Morph brings together existing works and new works to inspire a creative dialogue around technology, waste, material, form, and process. Works are woven, crocheted and embroidered using post-consumer telephone wire, copper wire, electrical and electronic components.


I am inspired by the curiosities of nature, compelled by the reciprocal systems of electronic refuse and captivated by the idea of technologies gone awry. I am interested in exploring the emotional and material impact of technology on individual consciousness and experience and the various ways in which it infiltrates or permeates and (re)configures tangible space.


We are all aware of the steady transposition of once precious, now abandoned technology, unemotionally replaced with advanced, more attractive multi-tasking tools as an inherent process of capitalism. This e-waste exists as evidence of the need for actual resources as a prerequisite for digitized environments.


Ironically, this same metaphysical space prides itself as a release from materiality. But the bits and bytes of the digital landscape still require atoms and molecules, and remain based on a physical system of wires and electrical infrastructure. As they are expelled, they become deemed only as problematic waste: the materials that comprise them built to last while unyielding impulse dooms the object to failure. As we approach humanity’s current trend of incorporating biometric devices in everyday life, what becomes of ‘livingelectronics’ as they enter this cycle of obsolescence?


The works in this exhibition propose hybrids of technological structures and living organisms. They take form as abandoned technologies that have sprouted with new life, clever artificialities that imitate nature, or biotechnological fixtures of the not-so-distant future.

Artist Biography

Twyla Exner is a Canadian artist inspired by the wonders of nature and the idea of electronic technologies gone awry. She uses the materials and imagery of discarded electronic technologies to create whimsical and worrisome sculptures and drawings that propose hybrids of technological structures and living organisms.

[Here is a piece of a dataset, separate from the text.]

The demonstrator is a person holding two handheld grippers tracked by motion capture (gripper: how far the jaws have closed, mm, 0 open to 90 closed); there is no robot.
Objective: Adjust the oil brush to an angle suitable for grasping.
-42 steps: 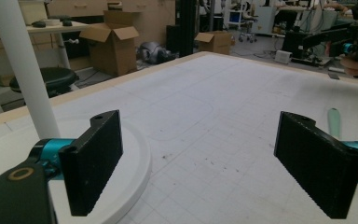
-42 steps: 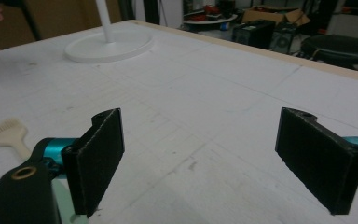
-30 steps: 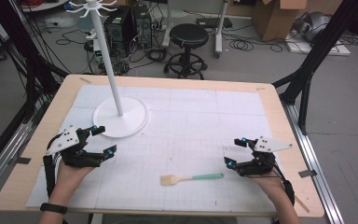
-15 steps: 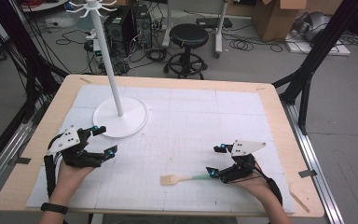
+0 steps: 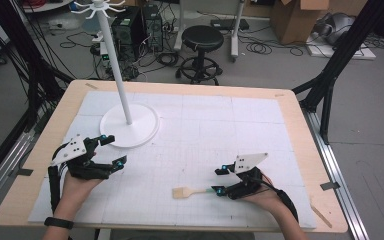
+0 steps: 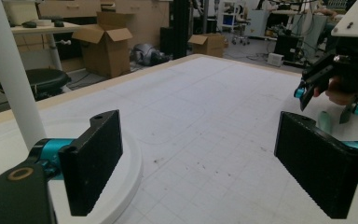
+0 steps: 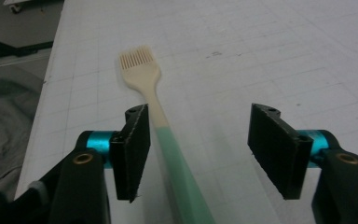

From Treaty 4 Territory of the Saskatchewan prairies, Twyla now lives and plays in the forest of Northern British Columbia on the traditional, unceeded territory of the Lheidli T’enneh with her cat Tater and partner Griffith Aaron Baker.

Twyla is passionate about sharing in the creative process and has designed exhibitions and facilitated lectures, workshops, lesson plans and interactive art making experiences for schools, community centers, post-secondary institutions, galleries and festivals across Canada.